In general, I don't give a rat's behind about what anybody believes, but I do have two exceptions to that. First, the Universe is real. Physics are real. If you think God created the Universe, then surely the rules governing His Creation must have singular importance; and if your religion is completely at odds with science, which exists solely to objectively discover those rules; then there must be something wrong with your religion. The words of men are subject to interpretation and corruption, but Physics is Physics... there is no arguing with it. Second, I think Scientology is a bullshit invention from a hack science fiction author who expressly intended to bilk people out of their money. I think it is phenomenally successful at that. It is also phenomenally dangerous, as it is, I believe, scientifically unsound and destructive to the human intellect. As an "owner's manual for the human mind" I find Dianetics to be an abject failure. None of L.Ron Hubbard's other texts or recorded statements strike me as being any better. I have a special disdain for Scientologists that far exceeds my capacity for tolerance. While they have the legal right to spout bullshit, I have the legal right to call them on it.

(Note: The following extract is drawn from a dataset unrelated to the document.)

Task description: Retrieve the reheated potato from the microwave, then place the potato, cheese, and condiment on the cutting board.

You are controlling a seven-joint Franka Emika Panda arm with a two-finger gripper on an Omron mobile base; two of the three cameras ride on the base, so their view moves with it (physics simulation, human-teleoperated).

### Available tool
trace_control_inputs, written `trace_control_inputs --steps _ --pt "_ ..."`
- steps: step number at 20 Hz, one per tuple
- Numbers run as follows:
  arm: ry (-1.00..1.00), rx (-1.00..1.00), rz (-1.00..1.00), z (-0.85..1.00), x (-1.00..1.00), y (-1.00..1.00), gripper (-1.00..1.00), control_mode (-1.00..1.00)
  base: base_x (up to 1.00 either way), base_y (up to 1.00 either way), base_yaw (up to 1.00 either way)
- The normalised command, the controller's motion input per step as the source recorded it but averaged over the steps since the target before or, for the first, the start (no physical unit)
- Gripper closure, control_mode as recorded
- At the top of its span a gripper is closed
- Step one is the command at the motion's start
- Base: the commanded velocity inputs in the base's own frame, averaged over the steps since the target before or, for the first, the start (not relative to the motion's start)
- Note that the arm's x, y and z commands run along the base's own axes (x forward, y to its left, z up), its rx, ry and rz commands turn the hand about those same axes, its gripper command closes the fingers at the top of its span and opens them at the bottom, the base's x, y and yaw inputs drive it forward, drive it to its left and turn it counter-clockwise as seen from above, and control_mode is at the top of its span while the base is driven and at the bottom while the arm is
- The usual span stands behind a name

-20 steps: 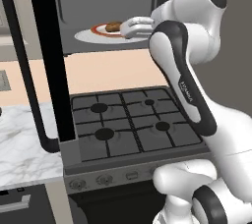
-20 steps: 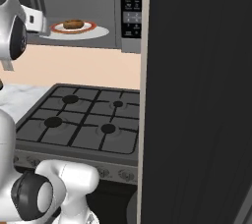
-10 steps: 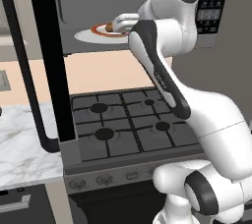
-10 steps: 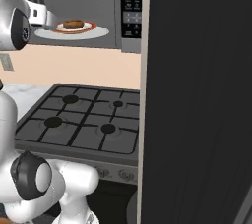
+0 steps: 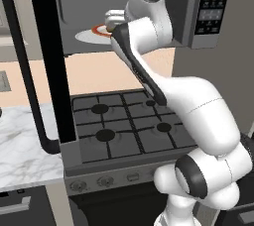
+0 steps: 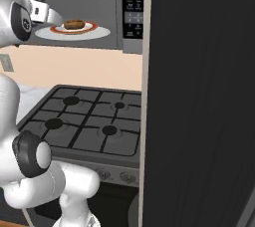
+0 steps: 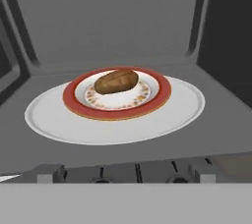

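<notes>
The potato [image 7: 116,81], a brown oval lump, lies on a red-rimmed plate [image 7: 158,95] in the middle of the white turntable [image 7: 44,115] inside the open microwave [image 6: 133,7]. My gripper [image 7: 125,173] is open and empty, just in front of the turntable's near edge and aimed at the potato. From the right base view the potato [image 6: 74,24] sits a short way beyond my gripper [image 6: 56,18]. In the left base view my gripper [image 5: 110,21] overlaps the plate [image 5: 94,34] and the arm hides the potato. The cheese, condiment and cutting board are out of view.
A black gas stove [image 5: 124,126] lies directly below the microwave. The microwave's open dark door [image 5: 44,56] with its curved handle stands at the left. A marble counter [image 5: 20,145] adjoins the stove. A tall dark panel [image 6: 199,96] blocks the right side.
The arm has swung its upper links leftward and the open gripper has edged closer to the plate. The potato and plate have not moved.
</notes>
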Motion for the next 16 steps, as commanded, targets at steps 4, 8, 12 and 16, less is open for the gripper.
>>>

 Huh. So what DO I like to do?

Well, I program... that's my job. So I have to keep up with technology. I like to spend time with my family, though my kids are as independent as I am. My wife doesn't understand that. My mother did. I think a lot about religion and philosophy, and keep well-read, particularly on other religions. I don't watch network television, but I do watch some shows on-line, mostly science fiction. I enjoy an occasional debate as a logical exercise. I write music when I feel like it, and even write lyrics when I feel like it, but mostly set music to someone else's words. I like puzzles of a sort. I like puns. I invent things for my own use. A great deal of my time is spent reading. I have so many books that if I were on house arrest for the rest of my life I could keep myself quite busy for the next thirty or so years. And occasionally I pontificate on a series of blogs that few people read, with no purpose but my own amusement. Most of what I write is reactive because I know that at least someone is interested in those topics.